_PROBLEM TO SOLVE_
The word "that" marks the lines you need; copy each of them from the data.

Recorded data

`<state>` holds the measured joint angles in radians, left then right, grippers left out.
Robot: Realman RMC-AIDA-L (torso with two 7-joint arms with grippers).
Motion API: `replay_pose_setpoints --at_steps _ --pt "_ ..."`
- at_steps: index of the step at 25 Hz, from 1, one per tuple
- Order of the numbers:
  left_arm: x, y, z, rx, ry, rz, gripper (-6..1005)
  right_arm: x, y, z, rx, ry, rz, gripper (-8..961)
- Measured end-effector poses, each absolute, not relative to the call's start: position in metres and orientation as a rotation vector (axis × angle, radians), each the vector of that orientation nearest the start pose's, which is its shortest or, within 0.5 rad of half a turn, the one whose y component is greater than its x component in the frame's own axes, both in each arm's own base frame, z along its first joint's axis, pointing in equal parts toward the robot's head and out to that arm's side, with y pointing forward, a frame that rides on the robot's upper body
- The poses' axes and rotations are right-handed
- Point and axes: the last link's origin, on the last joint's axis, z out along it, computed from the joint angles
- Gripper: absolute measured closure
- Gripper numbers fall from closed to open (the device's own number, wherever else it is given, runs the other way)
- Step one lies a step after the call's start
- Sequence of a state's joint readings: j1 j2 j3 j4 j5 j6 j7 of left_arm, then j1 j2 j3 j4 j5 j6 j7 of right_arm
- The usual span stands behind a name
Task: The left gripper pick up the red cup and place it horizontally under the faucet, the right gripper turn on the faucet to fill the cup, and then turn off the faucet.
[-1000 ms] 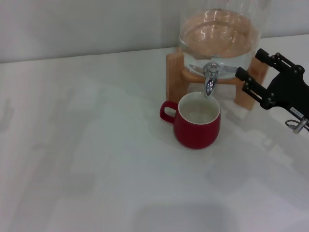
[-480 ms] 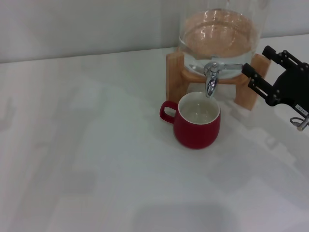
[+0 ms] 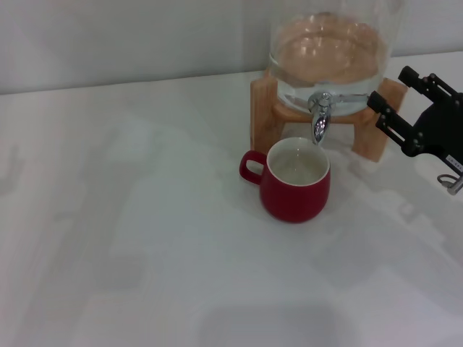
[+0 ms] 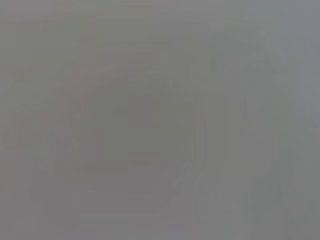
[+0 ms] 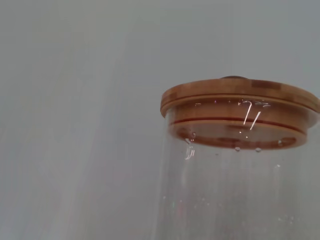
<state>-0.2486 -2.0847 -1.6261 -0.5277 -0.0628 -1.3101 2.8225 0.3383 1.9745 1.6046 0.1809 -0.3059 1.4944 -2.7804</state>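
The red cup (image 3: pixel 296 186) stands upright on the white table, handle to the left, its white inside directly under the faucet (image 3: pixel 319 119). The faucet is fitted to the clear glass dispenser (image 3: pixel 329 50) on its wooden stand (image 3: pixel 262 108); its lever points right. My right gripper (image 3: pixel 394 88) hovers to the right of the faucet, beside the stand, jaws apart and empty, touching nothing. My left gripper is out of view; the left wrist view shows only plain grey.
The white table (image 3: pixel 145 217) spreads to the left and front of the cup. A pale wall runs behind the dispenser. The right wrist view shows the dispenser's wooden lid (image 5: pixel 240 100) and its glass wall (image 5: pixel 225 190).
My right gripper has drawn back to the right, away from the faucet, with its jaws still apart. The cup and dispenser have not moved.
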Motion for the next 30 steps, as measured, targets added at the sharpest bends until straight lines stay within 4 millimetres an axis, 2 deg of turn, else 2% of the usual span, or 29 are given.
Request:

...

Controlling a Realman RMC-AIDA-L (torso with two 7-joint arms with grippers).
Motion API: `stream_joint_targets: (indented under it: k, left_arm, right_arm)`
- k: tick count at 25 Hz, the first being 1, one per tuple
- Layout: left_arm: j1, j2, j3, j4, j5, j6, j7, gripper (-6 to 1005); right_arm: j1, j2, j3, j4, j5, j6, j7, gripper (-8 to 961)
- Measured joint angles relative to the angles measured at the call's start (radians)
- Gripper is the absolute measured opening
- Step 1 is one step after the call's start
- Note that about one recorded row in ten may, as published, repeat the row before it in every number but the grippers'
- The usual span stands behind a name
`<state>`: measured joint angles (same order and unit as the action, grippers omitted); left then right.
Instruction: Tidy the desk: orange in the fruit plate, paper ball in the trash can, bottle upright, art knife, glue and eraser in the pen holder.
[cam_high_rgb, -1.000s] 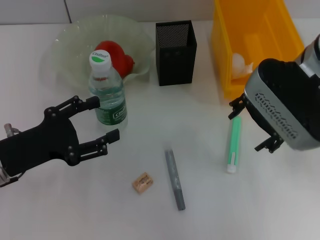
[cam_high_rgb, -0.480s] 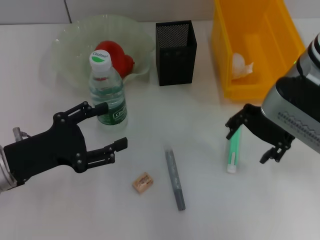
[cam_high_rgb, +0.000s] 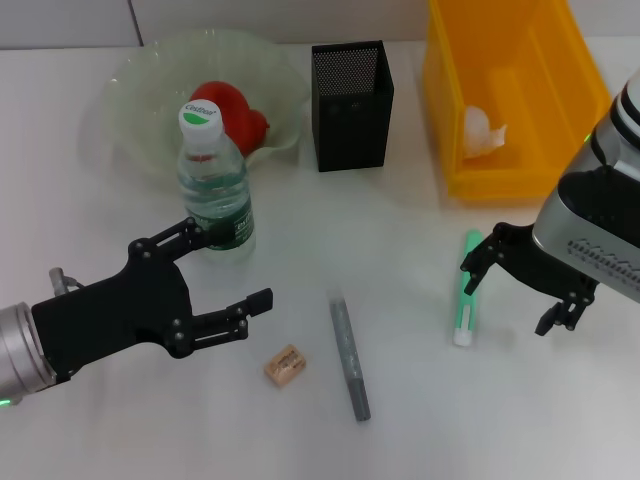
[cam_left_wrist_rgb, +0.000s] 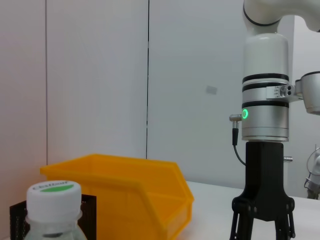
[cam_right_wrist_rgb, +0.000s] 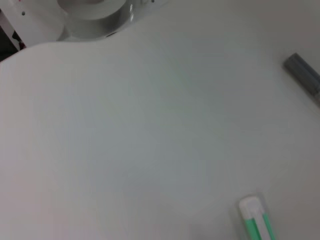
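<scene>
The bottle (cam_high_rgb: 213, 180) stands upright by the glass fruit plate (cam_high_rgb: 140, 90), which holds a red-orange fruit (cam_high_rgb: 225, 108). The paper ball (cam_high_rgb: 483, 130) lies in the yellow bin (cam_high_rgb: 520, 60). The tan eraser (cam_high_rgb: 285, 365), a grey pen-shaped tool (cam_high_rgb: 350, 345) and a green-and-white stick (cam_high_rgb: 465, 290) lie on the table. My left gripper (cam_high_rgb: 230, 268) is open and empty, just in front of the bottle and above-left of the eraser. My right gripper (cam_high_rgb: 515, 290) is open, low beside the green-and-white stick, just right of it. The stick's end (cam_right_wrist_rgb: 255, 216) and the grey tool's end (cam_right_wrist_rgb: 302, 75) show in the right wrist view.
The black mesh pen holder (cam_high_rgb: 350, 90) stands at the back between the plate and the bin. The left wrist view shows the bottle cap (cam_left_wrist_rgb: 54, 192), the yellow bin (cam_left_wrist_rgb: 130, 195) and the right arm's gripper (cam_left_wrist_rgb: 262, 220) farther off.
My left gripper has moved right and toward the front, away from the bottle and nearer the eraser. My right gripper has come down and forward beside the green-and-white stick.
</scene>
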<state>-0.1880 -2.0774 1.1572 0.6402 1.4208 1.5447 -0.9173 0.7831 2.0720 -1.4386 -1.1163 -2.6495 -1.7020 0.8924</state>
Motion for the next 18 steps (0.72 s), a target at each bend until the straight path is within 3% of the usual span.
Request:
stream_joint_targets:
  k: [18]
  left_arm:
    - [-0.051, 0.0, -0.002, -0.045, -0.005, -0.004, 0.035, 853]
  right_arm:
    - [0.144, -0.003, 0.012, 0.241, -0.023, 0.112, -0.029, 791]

_ANSWER SECTION_
- Measured end-effector poses, each absolute, not relative to the call's start: position in metres and orientation as a rotation vector (axis × angle, radians), each the vector of that orientation nearest the start pose's, which is its shortest or, within 0.5 rad of half a turn, the one whose y component is greater than its x component in the frame's own axes, both in each arm's own base frame, z along its first joint's axis, pointing in equal parts toward the robot's head and out to that arm's side, with y pointing forward, a frame that rides on the robot's upper body
- Note that about one recorded row in ten may, as published, repeat the row before it in every number but the grippers'

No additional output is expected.